CHASING GIANTS, released on MRI/RED, is praised by Rolling Stone’s Joe Levy as “her most fully realized set of songs yet. If you care about the struggle for love and happiness - and who among us doesn't? -- This one's for you.”

Determined to find a producer who would understand her alchemy of grassroots Americana and indie rock, Jennie enlisted the help of Trina Shoemaker (Sheryl Crow, Queens of the Stone Age, Emmylou Harris). The two, along with recording engineer Phil Palazzolo (Neko Case, The New Pornographers), quickly began work on CHASING GIANTS.

“It sounds strange,” says Jennie, “but when I went into the studio with Trina, I really didn’t know my voice. But she showed me that I knew my music better than anyone and that I had a clear vision. I learned a lot and she gave me the confidence I needed to make this album.”

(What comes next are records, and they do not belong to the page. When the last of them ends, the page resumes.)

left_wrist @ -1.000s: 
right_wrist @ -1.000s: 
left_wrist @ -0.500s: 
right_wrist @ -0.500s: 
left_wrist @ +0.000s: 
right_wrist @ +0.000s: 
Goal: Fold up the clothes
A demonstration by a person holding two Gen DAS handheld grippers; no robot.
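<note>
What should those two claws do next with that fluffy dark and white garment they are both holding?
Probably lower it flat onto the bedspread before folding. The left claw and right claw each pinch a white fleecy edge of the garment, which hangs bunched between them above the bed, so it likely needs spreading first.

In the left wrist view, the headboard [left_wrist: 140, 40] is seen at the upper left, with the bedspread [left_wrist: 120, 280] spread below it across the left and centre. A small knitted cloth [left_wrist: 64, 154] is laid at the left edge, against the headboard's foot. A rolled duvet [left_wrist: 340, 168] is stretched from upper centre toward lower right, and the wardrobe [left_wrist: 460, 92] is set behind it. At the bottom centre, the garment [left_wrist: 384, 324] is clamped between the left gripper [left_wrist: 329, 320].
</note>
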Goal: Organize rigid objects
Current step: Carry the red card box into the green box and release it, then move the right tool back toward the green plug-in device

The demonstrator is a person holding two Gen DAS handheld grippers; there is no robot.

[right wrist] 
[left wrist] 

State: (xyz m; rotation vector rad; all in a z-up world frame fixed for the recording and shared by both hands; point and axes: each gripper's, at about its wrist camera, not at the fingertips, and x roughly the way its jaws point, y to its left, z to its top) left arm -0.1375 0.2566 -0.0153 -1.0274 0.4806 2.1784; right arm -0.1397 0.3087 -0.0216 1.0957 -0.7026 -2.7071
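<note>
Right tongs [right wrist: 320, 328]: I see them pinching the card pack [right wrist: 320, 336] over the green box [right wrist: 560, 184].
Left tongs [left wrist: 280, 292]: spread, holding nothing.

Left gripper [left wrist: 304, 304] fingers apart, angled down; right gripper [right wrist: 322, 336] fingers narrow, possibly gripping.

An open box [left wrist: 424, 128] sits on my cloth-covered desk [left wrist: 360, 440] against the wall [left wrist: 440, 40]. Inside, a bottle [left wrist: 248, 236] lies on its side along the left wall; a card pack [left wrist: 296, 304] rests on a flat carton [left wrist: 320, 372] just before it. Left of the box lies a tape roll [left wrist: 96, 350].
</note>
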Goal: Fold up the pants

Jennie approached tracks like “Beautiful Life” with this newfound confidence. “It’s the happiest song I’ve written,” she laughs. “I saw this fun outdoor hippie show in Austin and it made me realize that life can be really great and simple if you let it.” This attitude also shows on “The Sharp Things” which shows how “the simplest things are the things that can make you the happiest and hurt the most.” Stories abound on CHASING GIANTS but ultimately, it’s the uniqueness of Jennie’s explosive voice that truly defines each of these songs, marking an indie debut as compelling as that of Patty Griffin or Ryan Adams.

From the yearning and hopeful journey of “Bouncing Ball” to the playfulness of “For the Winter,” Jennie smartly embraces both the subtle artistry of alt-country and indie sensibility. She’s not afraid of the ache in her vocals and her lyrics; in fact, Jennie says that it’s that very conflict of her multi-dimensional life, her loves and her losses over the last years that have fueled the “openness” and honesty of CHASING GIANTS.

For a woman who grew up in the foothills of Appalachia, but who has thrived in New York’s downtown music scene, Jennie has long explored the curious dichotomy of her artistic temperament. But she sees CHASING GIANTS as the “coming of age” album she has long sought to record.

“I’m really so proud of this album,” says Jennie, sole songwriter of CHASING GIANTS. “I’ve returned a little bit more to my country roots. I think it’s modern but has a more organic feel and although I’m still a singer/songwriter it stretches the blending of various music styles.”

Jennie’s core band includes drummer Alan Lerner (Zen Tricksters), guitarist Greg McMullen (Chris Whitley), keyboardist Pete Levin (Blind Boys of Alabama) and bassist Jason Hogue.